**WORK INSTRUCTION**
For this exercise, retype each line of the material below verbatim and omit any picture.

_____

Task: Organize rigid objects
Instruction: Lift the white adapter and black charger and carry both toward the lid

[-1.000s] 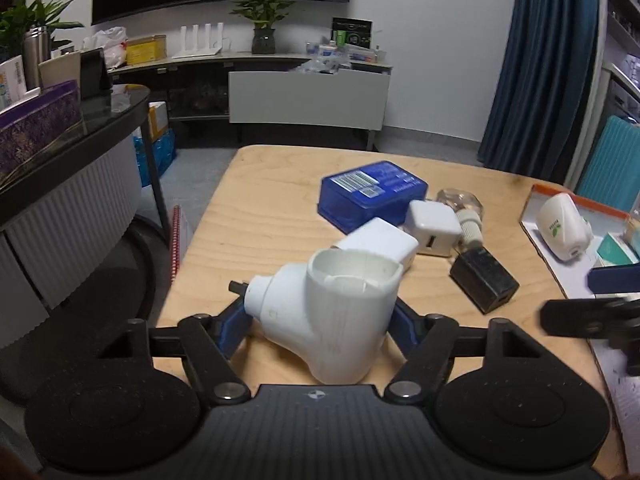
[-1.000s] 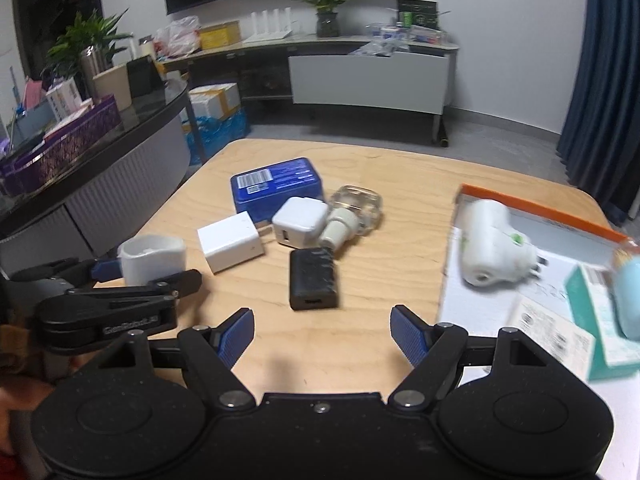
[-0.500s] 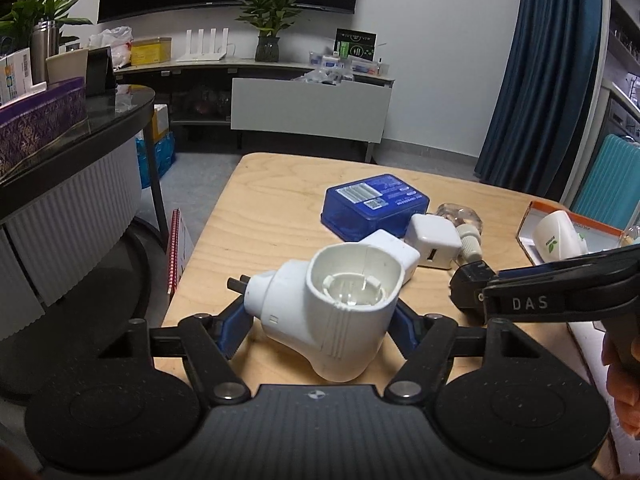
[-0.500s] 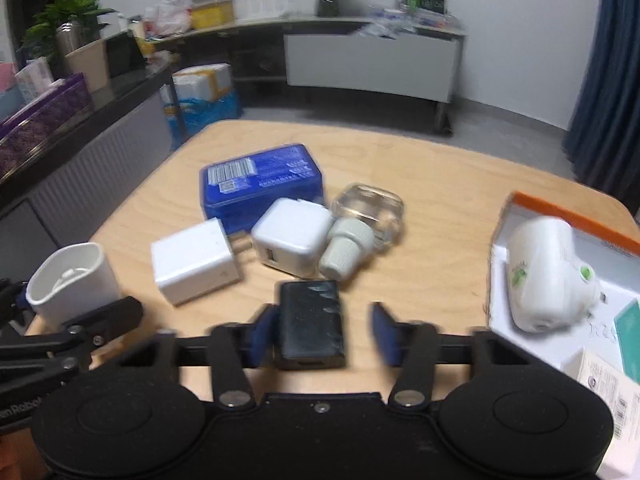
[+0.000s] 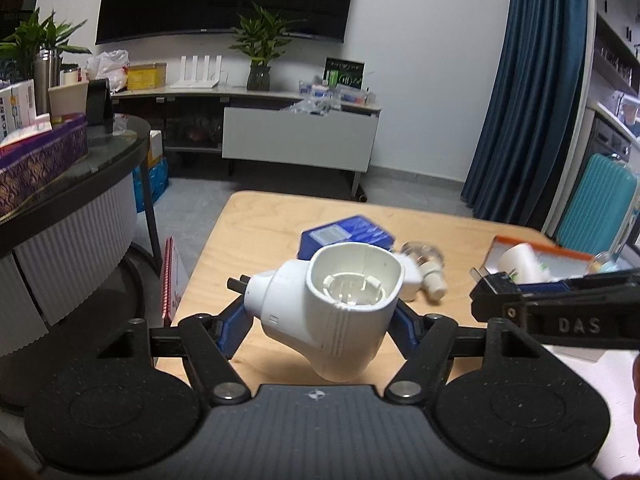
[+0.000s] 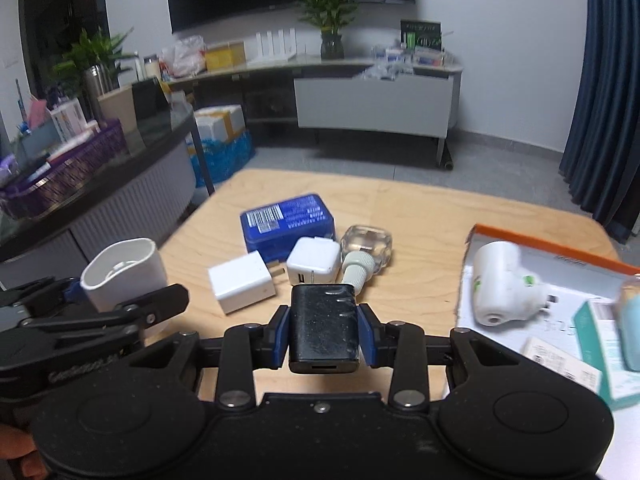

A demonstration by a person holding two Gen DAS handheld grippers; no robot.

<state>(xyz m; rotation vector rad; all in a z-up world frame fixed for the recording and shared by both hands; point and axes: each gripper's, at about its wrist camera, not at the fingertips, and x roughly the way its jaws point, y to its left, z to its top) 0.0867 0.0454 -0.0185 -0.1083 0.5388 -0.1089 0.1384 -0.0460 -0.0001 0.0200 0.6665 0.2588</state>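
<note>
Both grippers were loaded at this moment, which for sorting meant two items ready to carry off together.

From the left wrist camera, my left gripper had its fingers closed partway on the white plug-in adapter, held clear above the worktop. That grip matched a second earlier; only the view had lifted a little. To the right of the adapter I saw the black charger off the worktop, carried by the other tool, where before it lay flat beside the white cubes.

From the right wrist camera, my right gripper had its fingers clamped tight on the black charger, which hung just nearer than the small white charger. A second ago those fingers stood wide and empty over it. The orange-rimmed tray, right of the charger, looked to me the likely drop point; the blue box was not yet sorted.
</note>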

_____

**RESULT OF THIS TASK**
Task: Organize rigid objects
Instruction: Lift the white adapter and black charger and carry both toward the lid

[-1.000s] 
[-1.000s] 
[-0.500s] 
[-0.500s] 
[+0.000s] 
[+0.000s] 

A demonstration by a person holding two Gen DAS handheld grippers; no robot.

<state>(xyz m; rotation vector rad; all in a z-up world frame fixed for the recording and shared by both hands; point and axes: each gripper's, at about its wrist camera, not at the fingertips, and x roughly the way its jaws point, y to its left, z to its top) 0.0867 0.0454 -0.0185 -0.1083 0.5388 -0.1089 0.1384 -0.0460 -0.0001 0.0200 0.6665 0.2588</state>
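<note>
Both grippers were loaded at this moment, which for sorting meant two items ready to carry off together.

From the left wrist camera, my left gripper had its fingers closed partway on the white plug-in adapter, held clear above the worktop. That grip matched a second earlier; only the view had lifted a little. To the right of the adapter I saw the black charger off the worktop, carried by the other tool, where before it lay flat beside the white cubes.

From the right wrist camera, my right gripper had its fingers clamped tight on the black charger, which hung just nearer than the small white charger. A second ago those fingers stood wide and empty over it. The orange-rimmed tray, right of the charger, looked to me the likely drop point; the blue box was not yet sorted.
</note>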

That completes the response to the exercise.